I’ve been charged with a criminal offence – which court will my case be heard in?
All criminal court cases start in a Magistrates Court. Depending on the crime you have been charged with, your case will either start and finish in a Magistrates Court or start in the Magistrates Court but finish in a higher court, normally the Crown Court.
Why might my case go to the Crown Court?
There are some offences for example rape or murder that are so serious that a Magistrates Court are not allowed to deal with them. If you’re charged with a serious offence you are either bailed or remanded in custody by the Magistrates court. Your case is then sent to the Crown Court straight away.

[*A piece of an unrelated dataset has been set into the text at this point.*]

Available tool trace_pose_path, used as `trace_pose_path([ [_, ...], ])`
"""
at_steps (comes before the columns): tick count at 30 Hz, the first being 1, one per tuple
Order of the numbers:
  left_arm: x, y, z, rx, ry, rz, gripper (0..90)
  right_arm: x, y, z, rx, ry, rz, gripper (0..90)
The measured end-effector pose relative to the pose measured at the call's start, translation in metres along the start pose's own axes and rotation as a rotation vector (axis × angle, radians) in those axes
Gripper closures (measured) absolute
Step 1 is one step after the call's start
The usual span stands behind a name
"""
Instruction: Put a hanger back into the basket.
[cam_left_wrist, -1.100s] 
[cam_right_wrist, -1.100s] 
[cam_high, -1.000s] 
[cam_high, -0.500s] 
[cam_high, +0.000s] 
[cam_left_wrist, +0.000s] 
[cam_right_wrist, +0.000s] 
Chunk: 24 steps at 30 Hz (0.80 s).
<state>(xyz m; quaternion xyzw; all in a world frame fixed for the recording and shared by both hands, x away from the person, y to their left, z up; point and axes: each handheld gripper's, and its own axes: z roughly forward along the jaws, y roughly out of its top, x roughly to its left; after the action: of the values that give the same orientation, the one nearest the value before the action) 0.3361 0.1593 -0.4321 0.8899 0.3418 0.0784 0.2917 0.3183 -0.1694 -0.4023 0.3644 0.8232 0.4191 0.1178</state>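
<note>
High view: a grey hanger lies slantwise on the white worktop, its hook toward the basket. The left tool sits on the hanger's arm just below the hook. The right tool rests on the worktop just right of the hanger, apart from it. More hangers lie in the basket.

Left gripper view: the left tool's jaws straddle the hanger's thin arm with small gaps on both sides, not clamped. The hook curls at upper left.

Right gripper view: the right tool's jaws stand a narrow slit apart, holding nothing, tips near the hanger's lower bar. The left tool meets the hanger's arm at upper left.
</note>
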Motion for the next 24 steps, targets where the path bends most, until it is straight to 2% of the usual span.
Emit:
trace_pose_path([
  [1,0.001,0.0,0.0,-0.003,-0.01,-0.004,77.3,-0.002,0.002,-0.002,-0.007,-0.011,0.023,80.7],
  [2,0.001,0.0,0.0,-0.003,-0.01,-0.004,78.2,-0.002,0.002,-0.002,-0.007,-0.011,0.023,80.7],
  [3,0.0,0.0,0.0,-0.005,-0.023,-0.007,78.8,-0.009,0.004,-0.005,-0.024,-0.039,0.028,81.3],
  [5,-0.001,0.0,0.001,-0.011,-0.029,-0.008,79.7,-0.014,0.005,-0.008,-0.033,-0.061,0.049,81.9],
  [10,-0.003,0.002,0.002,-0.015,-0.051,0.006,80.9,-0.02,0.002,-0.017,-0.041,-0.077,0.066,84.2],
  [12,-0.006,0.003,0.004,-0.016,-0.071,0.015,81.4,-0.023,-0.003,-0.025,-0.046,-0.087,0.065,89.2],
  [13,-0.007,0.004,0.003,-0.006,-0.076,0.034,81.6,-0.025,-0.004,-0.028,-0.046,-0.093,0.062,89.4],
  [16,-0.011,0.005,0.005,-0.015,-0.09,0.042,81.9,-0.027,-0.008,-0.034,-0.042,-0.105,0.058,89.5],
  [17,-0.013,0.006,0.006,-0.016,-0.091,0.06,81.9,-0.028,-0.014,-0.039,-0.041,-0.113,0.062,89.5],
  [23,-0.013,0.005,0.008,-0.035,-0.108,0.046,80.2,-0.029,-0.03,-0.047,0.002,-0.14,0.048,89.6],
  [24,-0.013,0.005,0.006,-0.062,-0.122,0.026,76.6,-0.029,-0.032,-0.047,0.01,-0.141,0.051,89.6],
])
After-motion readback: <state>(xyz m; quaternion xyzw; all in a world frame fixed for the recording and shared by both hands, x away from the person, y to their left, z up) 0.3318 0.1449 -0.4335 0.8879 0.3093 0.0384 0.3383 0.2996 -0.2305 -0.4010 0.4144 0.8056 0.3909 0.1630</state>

What happens if I am charged with a crime?
If you have been charged with a crime it means that the police suspect that you have been involved in the crime you have been arrested for.
What is bail?
Bail means that you are allowed to leave the custody of the police station whilst your case is being investigated further, or while you wait for your court hearing.
Are there different types of bail?
Yes – there is police bail which is given at the police station after you have been charged and,.
Court bail that is given at the court hearing at the magistrates court. Example of this is in the event your hearing is adjourned for the preparation of a report or given a future date for a trail hearing.
What does police bail mean?
It means that you are allowed to leave custody. Bail is an agreement between you and the police and can include conditions such as residing at a particular address, not to contact parties involved with the case and sometimes the surrendering of your Passport. You will also be given a new date in which you must attend either the court or return to the police station.
Can bail be refused?
Yes, in some cases. You are unlikely to be granted bail if you are charged with a serious offence (e.g armed robbery) or have been convicted of a serious crime in the past. The other reasons that you may not be granted bail are if the police think that you may not go to court for your hearing, or if they believe that you may commit further offences whilst on bail, or if you have a history of not attending court when you were required to do so. Bail is a complex area and one that we recommend you seek professional legal advice in all cases.
What is the procedure at the Magistrates Court?
The Magistrates’ court will consist of either 2 or 3 Magistrates (or sometimes known as Justices). They are not lawyers or have any legal qualifications, but are carefully advised by the court legal advisor who is professionally qualified. Sometimes a District Judge will sit in the Magistrates court. He or she is either a qualified solicitor or barrister and normally deals with the more complex cases. Some Magistrates court have resident District Judges who frequently sit at the same court, particularly if they are busy courts.
Can I have a solicitor represent me at court?
If you do not have your own appointed solicitor you may be able to use the court duty solicitor. He or she is contracted to the Legal Aid Agency to advise and assist people in the Magistrates court who do not have their own solicitor. This service is free, independent from the police and Crown Prosecution Service and confidential, but you can only use the court duty solicitor for your first appearance at court. Thereafter, the duty solicitor will discuss with you about applying for legal aid to pay for future legal assistance (should your case go that far). Importantly, due to strict guidelines and financial constraints set by the government the Duty solicitor can only deal with certain cases at the Magistrates court. The duty solicitor will explain these to you, but as a general guidance, if there is a risk of custody or the offence is particularly serious then the duty solicitor can assist. For example, simple motoring offences (i.e speeding or drink-driving – unless an exceptionally high breath reading – would not be covered by the duty scheme). However, feel free to discuss this with the duty solicitor and should you require legal assistance that is not covered by the duty scheme then a private funding arrangement can be organised.